Problem to work on -> Restate the listing word for word. Stop at the line that holds "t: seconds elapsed", include it, and leave out all pictures.

Given material ->
Content starts

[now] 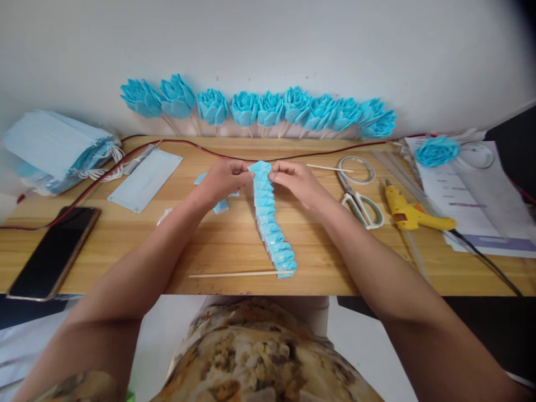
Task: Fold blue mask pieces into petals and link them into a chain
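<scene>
A long strip of folded light-blue petals [271, 223] lies down the middle of the wooden table [218, 240]. My left hand [224, 180] and my right hand [295, 178] pinch its far end from either side, fingers closed on the top fold. The strip's near end sits on a thin wooden skewer [234, 274] lying across the table. Small blue scraps [220, 206] lie just under my left hand.
Several finished blue flowers on sticks [259, 109] lean on the wall. At left lie a stack of blue face masks [54, 148], a single mask [146, 178] and a black phone [54, 251]. At right lie scissors [360, 204], a tape roll [357, 169], a yellow glue gun [412, 212] and papers [469, 195].
</scene>
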Available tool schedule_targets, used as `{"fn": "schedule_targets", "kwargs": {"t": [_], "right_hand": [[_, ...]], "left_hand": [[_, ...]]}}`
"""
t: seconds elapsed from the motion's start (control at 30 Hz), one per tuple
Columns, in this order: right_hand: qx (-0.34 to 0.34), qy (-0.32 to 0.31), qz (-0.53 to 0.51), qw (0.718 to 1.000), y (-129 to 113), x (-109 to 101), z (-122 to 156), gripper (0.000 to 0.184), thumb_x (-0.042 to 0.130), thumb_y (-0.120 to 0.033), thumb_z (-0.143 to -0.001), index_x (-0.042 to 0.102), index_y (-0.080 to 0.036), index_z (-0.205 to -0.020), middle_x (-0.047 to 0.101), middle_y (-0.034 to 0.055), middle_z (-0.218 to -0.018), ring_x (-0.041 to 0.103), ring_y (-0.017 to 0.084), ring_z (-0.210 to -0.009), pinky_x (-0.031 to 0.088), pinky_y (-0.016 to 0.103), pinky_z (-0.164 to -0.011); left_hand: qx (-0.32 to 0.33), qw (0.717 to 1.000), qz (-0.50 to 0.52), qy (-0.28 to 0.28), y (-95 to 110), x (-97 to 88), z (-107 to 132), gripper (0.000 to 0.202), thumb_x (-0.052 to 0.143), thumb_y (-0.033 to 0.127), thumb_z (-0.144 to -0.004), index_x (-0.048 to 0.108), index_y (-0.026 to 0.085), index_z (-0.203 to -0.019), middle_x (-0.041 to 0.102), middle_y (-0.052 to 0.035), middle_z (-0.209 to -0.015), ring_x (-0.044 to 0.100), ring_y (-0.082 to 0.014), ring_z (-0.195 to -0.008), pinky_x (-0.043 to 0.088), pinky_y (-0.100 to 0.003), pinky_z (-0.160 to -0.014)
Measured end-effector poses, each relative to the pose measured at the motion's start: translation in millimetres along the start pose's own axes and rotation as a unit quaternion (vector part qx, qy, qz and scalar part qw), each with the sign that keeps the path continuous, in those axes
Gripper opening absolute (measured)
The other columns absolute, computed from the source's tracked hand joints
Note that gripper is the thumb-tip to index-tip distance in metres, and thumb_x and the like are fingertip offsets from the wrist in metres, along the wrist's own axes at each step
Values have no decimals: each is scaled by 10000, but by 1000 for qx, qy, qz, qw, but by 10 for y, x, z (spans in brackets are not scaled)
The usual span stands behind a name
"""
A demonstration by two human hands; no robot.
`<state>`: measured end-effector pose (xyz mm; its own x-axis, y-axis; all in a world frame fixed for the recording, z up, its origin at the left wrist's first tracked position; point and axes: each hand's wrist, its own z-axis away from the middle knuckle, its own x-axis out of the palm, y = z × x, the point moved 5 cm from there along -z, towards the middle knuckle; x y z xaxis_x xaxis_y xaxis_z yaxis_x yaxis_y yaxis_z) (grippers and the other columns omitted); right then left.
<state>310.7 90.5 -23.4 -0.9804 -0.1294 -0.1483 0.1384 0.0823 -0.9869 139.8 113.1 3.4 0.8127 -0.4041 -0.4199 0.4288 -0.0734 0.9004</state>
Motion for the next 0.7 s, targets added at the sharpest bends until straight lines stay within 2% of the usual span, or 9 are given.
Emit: {"fn": "schedule_targets", "kwargs": {"t": [0.13,0.23,0.33,0.43,0.5,0.6,0.7], "right_hand": [[28,-23,-34,999,-7,8,3,182,668,-374,-733,664,-193,-750,651,-7,-750,557,138,-724,437,280,-720],[16,-8,-5,1000,-31,-18,-3,194,704,-373,-703,652,-189,-732,625,-19,-705,523,125,-684,410,271,-686],[11,22,26,999,-22,-76,-14,185,688,-354,-708,613,-189,-668,575,-31,-641,479,113,-638,376,266,-641],[14,35,57,998,46,-132,-37,190,647,-351,-744,604,-191,-653,575,-25,-634,488,118,-634,386,267,-635],[3,33,88,996,103,-147,-58,185,623,-352,-763,625,-191,-671,617,-9,-667,537,137,-665,421,275,-657],[-21,40,169,985,159,-158,-83,197,581,-342,-799,701,-187,-773,703,25,-765,615,178,-740,465,306,-715],[-43,88,233,968,147,-199,-86,272,539,-325,-843,745,-179,-944,746,58,-840,662,213,-811,484,348,-784]], "left_hand": [[-14,1000,6,15,-25,-1,-6,206,609,190,-800,553,161,-604,520,38,-501,444,-76,-472,329,-210,-490],[1,1000,27,-1,-43,-11,-25,204,620,211,-801,570,154,-611,523,32,-513,441,-73,-475,342,-206,-489],[43,996,78,-1,-50,-111,-63,120,626,237,-802,667,133,-759,593,8,-616,484,-76,-520,388,-201,-518],[69,991,106,40,-67,-284,-100,196,626,258,-804,692,130,-936,635,-9,-697,511,-82,-552,401,-198,-532],[68,992,79,65,-75,-372,-109,197,620,265,-805,691,128,-928,637,-12,-691,498,-84,-552,389,-198,-531],[66,993,-41,85,-58,-450,-96,168,632,279,-799,706,133,-836,616,1,-641,455,-88,-547,338,-207,-528],[73,982,-158,70,-28,-478,-70,173,652,303,-791,711,149,-741,582,15,-586,433,-96,-542,298,-233,-541]]}}
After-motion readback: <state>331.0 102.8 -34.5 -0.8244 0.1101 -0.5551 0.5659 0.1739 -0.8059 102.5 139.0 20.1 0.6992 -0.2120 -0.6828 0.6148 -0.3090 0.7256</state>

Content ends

Worked solution ->
[now] 
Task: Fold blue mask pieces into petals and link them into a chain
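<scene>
A long strip of folded light-blue petals [271, 223] lies down the middle of the wooden table [218, 240]. My left hand [224, 180] and my right hand [295, 178] pinch its far end from either side, fingers closed on the top fold. The strip's near end sits on a thin wooden skewer [234, 274] lying across the table. Small blue scraps [220, 206] lie just under my left hand.
Several finished blue flowers on sticks [259, 109] lean on the wall. At left lie a stack of blue face masks [54, 148], a single mask [146, 178] and a black phone [54, 251]. At right lie scissors [360, 204], a tape roll [357, 169], a yellow glue gun [412, 212] and papers [469, 195].
</scene>
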Available tool schedule_targets, used as `{"fn": "schedule_targets", "kwargs": {"t": [_], "right_hand": [[_, ...]], "left_hand": [[_, ...]]}}`
"""
t: seconds elapsed from the motion's start (control at 30 Hz), one per tuple

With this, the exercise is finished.